The company has forecast for sales revenue to total about $1.5 billion for the 12 months to 31 December, an increase of 151% compared to 2011, having achieved an average realised oil price of $107 per barrel.
The company’s forecast came as it said output during 2012 averaged 42,830 barrels of oil equivalent per day which it said was driven by year-on-year increase in net production from the Ebok and Okoro fields, off Nigeria.
Also providing a boost to production last year was the start-up of the Okoro field extension in October, as well as the start of production from the Barda Rash field in the Kurdistan region of Iraq.
“2012 saw record production and financial performance combined with significant exploration success in Nigeria and the Kurdistan region of Iraq,” said Afren chief executive, Osman Shahenshah.

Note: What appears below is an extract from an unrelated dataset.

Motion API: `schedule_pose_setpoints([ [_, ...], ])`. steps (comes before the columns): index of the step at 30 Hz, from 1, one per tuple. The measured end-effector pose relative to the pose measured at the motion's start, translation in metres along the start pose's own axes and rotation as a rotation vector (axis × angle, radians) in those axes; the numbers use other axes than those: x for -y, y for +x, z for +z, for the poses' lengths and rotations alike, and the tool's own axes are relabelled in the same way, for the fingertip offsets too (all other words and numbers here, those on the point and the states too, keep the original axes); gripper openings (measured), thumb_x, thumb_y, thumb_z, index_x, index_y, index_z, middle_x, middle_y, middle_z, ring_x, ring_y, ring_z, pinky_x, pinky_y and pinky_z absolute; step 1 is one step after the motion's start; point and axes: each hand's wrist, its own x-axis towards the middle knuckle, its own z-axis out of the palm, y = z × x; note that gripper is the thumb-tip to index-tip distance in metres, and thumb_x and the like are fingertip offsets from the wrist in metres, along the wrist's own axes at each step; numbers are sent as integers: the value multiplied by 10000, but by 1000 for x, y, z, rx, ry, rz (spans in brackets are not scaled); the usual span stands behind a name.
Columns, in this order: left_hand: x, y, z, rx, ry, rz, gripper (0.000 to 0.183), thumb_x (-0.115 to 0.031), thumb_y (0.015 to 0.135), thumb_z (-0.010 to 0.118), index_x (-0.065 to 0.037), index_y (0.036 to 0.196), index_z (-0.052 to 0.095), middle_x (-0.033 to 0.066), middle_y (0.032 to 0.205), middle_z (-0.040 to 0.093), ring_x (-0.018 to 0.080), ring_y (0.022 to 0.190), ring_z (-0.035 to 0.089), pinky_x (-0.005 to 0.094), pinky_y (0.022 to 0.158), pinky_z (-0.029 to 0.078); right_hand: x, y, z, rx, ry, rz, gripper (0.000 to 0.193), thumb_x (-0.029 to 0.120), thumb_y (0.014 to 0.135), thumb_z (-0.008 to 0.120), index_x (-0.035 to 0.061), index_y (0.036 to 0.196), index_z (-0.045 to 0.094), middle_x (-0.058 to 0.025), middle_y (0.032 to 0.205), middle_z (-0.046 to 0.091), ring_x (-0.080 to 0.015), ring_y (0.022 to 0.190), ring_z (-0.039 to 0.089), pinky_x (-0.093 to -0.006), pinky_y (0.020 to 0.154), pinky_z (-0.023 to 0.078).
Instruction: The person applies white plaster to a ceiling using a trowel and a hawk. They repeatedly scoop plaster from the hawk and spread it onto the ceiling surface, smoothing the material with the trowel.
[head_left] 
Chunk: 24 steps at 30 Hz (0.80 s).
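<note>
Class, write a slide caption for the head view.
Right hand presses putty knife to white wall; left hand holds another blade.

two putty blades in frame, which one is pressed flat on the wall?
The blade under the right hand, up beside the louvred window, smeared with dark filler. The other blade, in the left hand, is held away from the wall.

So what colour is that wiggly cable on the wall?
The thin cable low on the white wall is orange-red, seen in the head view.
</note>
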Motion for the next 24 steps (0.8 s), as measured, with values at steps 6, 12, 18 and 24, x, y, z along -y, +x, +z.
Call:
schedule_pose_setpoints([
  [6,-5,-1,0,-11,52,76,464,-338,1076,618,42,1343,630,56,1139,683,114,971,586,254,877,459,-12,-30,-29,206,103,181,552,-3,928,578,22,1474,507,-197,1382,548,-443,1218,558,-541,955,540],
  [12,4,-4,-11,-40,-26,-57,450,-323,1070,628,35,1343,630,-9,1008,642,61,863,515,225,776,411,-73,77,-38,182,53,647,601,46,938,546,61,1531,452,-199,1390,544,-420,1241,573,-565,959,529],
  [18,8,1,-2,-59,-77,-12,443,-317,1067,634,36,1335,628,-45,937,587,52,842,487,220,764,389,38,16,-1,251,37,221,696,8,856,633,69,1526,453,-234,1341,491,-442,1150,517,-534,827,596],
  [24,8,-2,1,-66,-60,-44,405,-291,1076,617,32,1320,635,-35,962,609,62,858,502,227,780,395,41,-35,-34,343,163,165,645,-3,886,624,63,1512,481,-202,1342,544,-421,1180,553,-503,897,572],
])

“In 2013 we expect to further grow our reserves base through a multi-well exploration and appraisal drilling campaign in both established and new basins, while continuing to grow our production base.”
Capital expenditure for 2012 totaled roughly $520 million, of which about $315 was spent on production and development activities and $200 million on exploration and appraisal.
Afren said that it expected capital expenditure to total about $620 million for 2013, while it forecast net production this year to average between 40,000 and 47,000 boepd, excluding output from Barda Rash.
Afren’s full 2012 results are scheduled to be released on 25 March.